私は沖縄に住んでいるが、街中でアメリカ人のすんごい強い香水を感じる……なんてことは「あるある」の一つ。くわえて、私の母はバブル世代ど真ん中で超お洒落な女性なので、鏡台には香水があった。
だから、私にとって香水をするのは当たり前だと思っていた(けど、意外とそうじゃないようで驚いてる。)
お洒落な母と違い、私は香水はおろかファッションやメイクすらも興味がなかった。
「かわいい」や「フェミニン」系がとにかく苦手。クォーターでアメリカ人体型であるため、いわゆる「女の子」みたいな服装は不格好で痛いヤツにしか見えない。そのうえ、肌になにかしら塗るのがあんまり好きじゃない。もし可能であればメイクはおろかハンドクリームや日焼け止めが無くても生きていけるカラダになりたい。流石に無理だけど←
……だが、9歳年下の妹が色気づくと(言い方!)、少し事情が変わってくる。
妹は肌が弱くてスキンケアは人一倍大変だが、それでも美しく在りたいという思いが非常に強い。大手化粧品メーカー美容部員だった母に憧れ、美容系専門学校へと進学したぐらいだ。(そんな妹の名言は「GIVENCHYの女になる」である。)

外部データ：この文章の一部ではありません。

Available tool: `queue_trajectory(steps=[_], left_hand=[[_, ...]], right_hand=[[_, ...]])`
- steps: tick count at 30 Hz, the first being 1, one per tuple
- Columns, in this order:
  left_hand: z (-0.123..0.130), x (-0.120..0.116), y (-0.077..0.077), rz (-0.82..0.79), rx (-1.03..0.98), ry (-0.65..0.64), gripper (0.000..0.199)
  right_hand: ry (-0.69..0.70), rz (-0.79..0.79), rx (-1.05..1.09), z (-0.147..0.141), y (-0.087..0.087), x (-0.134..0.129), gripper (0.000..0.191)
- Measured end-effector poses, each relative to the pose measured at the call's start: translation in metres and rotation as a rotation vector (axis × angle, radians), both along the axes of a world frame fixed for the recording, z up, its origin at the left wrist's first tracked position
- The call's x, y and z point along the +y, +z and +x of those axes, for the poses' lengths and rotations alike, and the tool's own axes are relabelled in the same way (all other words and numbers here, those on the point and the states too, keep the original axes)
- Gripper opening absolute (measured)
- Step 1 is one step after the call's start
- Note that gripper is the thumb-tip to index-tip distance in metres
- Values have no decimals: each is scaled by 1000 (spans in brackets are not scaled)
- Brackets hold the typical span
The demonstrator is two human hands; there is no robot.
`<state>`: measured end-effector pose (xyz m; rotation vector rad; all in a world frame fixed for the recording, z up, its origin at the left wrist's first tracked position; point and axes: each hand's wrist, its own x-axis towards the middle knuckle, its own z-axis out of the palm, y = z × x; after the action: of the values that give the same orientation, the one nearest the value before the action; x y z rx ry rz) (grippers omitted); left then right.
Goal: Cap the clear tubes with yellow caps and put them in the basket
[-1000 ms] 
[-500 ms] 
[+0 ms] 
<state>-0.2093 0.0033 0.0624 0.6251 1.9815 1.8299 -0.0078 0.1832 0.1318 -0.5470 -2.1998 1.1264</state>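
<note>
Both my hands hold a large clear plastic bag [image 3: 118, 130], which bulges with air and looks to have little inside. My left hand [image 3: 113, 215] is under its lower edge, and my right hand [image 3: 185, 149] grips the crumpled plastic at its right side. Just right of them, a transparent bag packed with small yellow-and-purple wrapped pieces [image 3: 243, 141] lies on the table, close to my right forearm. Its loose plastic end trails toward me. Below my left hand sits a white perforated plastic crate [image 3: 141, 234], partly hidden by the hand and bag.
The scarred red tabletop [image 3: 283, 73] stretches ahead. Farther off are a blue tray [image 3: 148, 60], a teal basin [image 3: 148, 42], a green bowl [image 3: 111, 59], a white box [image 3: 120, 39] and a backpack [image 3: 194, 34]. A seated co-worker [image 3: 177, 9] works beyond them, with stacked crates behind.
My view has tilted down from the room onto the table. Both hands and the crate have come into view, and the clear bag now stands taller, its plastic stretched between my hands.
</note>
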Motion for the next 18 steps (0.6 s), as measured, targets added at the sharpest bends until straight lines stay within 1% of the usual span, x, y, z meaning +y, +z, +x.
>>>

私の母は友達のような距離感で娘に接するような人だし、母子家庭でもあったので3人で遊びに行くこともあった……が、妹がお洒落にハマり母と仲良くなると、二人と私の間には『埋まらないナニカ』ができ始めていく。
だけど、私は音楽を聴いたりライブを観に行くコトがなによりもマストだったし、LCCが就航して安価で本土に遊びにいけるようになったのもあって、そこまで気にはならなかった。
そうやって過ごしていたらコロナ禍がやってきた。
ライブは軒並み中止が続き、旅行なんて怖くていけるわけがない。でも、定期的に非日常のアクセルを全開にしないと生きた心地がしない。そんな私は、母とドライブがてらアウトレットモールや百貨店に行くようになる。
色々な服があるところに行くと、自然と選択肢が増える。母や妹ほどでは無いが、遅咲きながら女性らしさやキレイでいることに目覚めていくようになった。人生ってなにがあるかわからないですねホント。
……そんなある日のこと。今でもすごくよく覚えている。
母と叔母とアウトレットモールに行き、私はちょっとお洒落なカバンを買った。だが二人はピンとくるものが見つからず、百貨店まではしごをすることになった。
妹は彼氏がいたのもあって、いつの間にか素敵な香りがする女性に変身していた。それが内心羨ましくて私は香水に興味を持っていた。
百貨店の1階のデパコスフロアを3人で歩く。普段は物産展の帰りにステラおばさんのクッキーを買いにいく通り道であって、売られている物をちゃんと見たことは無い。
ふと母が「hariは香水探してるんでしょう?せっかくだから下見で色々試してみたら?」と言った。すると叔母が「香水はなるべくいいものを買ったほうがいいよ。ちゃんとしたものは全然違うからね。」と続く。
ぇ、まって敷居高いんだけど……と、思いながらも二人に連れられて、比較的安価なメーカーの物を試すと、香りの気持ちよさに胸がときめいていく。